Right now, I am thinking whether I should be moving to another house. You see, my landlady here is complaining about the spike in her electricity consumption the following month. She was wanting me to pay the difference between her usual and her current consumption. This got me to think that I should just move to another house.

In the process, I found myself very reserved in trying to come up with a decision. This is just contrary to the way I made decisions and how quickly I acted on them in the first few months that I was here.
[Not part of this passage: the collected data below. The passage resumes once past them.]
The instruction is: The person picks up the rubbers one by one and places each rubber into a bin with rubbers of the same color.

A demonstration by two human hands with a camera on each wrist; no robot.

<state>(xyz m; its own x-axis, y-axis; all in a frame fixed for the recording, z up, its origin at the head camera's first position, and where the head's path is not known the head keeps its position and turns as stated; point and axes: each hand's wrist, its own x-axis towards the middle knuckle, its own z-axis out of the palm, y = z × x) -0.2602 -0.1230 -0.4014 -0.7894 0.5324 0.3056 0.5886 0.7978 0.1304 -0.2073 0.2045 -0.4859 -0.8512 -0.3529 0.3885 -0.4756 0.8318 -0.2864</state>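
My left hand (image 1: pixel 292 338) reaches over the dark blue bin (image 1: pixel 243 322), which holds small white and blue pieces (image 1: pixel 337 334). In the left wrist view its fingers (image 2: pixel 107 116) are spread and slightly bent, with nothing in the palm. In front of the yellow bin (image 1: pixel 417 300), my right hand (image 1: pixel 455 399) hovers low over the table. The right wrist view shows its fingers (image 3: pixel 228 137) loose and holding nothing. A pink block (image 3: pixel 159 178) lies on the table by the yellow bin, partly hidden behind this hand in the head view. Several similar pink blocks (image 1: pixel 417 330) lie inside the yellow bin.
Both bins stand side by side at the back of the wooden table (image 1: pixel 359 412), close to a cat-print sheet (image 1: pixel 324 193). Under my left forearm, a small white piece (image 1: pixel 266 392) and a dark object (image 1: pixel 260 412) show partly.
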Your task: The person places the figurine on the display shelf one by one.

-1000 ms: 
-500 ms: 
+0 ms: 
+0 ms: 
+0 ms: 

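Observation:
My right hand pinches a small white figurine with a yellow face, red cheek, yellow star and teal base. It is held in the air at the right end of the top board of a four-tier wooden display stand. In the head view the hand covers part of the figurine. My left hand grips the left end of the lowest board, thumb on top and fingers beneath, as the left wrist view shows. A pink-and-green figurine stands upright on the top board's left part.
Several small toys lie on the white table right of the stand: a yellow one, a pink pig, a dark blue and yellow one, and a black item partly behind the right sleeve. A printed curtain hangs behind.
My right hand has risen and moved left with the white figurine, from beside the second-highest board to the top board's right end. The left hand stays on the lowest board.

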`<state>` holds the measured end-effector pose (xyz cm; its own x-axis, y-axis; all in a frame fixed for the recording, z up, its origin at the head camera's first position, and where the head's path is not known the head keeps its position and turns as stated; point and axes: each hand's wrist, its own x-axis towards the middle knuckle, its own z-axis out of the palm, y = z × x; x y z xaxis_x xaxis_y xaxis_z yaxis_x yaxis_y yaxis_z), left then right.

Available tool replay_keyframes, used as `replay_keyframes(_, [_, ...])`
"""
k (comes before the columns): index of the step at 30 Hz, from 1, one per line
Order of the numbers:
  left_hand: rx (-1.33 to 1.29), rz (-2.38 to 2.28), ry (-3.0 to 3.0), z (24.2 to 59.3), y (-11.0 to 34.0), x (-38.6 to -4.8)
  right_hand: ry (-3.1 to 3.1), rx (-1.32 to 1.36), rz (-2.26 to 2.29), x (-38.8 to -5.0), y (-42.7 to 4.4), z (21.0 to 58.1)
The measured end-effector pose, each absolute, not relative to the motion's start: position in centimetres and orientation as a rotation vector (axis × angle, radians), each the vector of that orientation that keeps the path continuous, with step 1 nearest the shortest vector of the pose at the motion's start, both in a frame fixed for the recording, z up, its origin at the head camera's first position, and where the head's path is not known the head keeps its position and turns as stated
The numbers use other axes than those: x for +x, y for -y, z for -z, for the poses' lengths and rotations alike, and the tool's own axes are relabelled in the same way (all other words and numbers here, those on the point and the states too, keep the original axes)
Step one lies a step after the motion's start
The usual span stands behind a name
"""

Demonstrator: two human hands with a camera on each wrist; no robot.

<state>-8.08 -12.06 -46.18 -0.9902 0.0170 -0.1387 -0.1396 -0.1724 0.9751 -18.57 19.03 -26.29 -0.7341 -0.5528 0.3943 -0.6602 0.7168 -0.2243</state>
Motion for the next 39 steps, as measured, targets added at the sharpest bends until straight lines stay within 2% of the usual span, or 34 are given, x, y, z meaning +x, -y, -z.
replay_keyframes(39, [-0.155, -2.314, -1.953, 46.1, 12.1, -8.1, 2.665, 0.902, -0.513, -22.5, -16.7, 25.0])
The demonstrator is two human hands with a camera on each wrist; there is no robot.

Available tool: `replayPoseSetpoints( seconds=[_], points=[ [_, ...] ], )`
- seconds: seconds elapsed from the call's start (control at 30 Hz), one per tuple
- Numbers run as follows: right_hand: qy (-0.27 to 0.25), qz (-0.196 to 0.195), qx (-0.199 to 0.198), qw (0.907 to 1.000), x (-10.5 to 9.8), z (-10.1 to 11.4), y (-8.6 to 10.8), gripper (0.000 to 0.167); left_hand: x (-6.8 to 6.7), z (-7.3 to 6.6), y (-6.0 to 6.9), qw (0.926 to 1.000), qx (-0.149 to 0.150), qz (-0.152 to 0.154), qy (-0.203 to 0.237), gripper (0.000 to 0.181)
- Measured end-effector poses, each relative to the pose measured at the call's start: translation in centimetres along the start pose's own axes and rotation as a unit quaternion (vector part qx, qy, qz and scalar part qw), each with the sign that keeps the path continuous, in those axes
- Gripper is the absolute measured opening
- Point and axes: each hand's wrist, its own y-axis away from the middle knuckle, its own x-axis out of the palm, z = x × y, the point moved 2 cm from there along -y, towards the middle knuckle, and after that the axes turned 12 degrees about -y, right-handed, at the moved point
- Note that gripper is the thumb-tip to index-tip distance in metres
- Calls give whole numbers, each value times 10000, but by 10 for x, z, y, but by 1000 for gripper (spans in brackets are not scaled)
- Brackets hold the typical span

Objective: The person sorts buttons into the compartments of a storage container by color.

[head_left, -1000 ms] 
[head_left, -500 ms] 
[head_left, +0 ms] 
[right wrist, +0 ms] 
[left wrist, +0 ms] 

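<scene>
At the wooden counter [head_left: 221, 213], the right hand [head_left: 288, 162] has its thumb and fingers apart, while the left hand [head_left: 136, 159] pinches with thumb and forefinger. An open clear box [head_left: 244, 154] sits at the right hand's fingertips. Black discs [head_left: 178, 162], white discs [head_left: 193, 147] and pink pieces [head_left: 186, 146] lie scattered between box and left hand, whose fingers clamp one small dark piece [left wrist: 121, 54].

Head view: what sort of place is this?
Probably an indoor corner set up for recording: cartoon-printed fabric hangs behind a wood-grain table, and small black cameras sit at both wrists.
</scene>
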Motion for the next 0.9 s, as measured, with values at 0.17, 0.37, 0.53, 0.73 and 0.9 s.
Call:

There were numerous events in my life which led me to go on this suicide mission. I remember telling my mom that I would like to go to Manila and take up medical transcribing back when I was a sophomore in college. Of course, my request was denied. At the very first few times that I went on duty at the health centres and hospitals in Zamboanga, I already knew that I do not want to be a nurse. I chewed up third year like a man and it went by like a breeze. At that time, I still wanted to quit nursing but there was nowhere else to go. I sat down, behaved, and I let time pass by. Then came the last year of college. I remember my clinical instructor telling us that it was the year wherein we would experience what it is really like to be a nurse. Aside from the usual tasks of taking the patient’s vital signs (blood pressure, pulse rate, temperature, and respiration rate), handing out medications, and giving primary care to our patients, we were now made to assist in operations and deliveries.

My assignment in the operating room was to hand out instruments to the surgeon, and making sure that everything goes smoothly. It sounds simple enough but the pressure and the details involved with it are overwhelming. I am not a very detail-minded person. I do not have manual dexterity. I only work well under pressure if I like what I am doing otherwise, I would crack. I can not focus on many things at the same time. My concentration breaks up when I am nervous and during operations, I am not nervous, I am petrified. All of these obviously did not work for me. This was the most significant event in my life because this event finalized and sealed my notion that nursing is not for me.

The events that followed were quick and spontaneous. I first bought a ferry ticket to Manila. My plan was to show that ticket to my parents when I break out the news to them that I have decided to quit nursing. My friend and I also were planning on contingency measures in case my parents did not agree to my plan. Part of that contingency measure was running away. Fortunately, it never came to that. My parents were of course reluctant but gave in at the end.

During that time, there were a lot of things running in my mind. From the time that I was packing up and doing online research on the call center industry to the time that I was on a ship on my way to Manila, I felt an invisible hand pushing me forward and not letting me look back.

During the first few days that I was in Manila (the most crucial days in my life), I made decisions like a good general does. I took calculated risks, and I made things happen. I dealt with the consequences and made the best out of everything.

Those first few weeks, I rode the MRT, the bus, and the jeepney like I was a country mouse in the city. I made my way through the busy and unsafe streets of Manila, asking strangers for directions. I even remember not knowing how to use the elevator. I was interviewed by various people, asked to do several things, and was even asked to beg for a job. I was (for the first time in my life) made to feel how it is not to eat three times in a day and not to have ready and easy access to food and water. I did house chores (which I never did).

In a matter of just a few weeks, I managed to do a lot of things that I never would have done in my former life. But I was able to do it. I was able to successfully do what a country mouse would never do. And behind all of that was God.

Today though, I feel as if I am back to my old self again. I am again plagued by indecision and cowardice.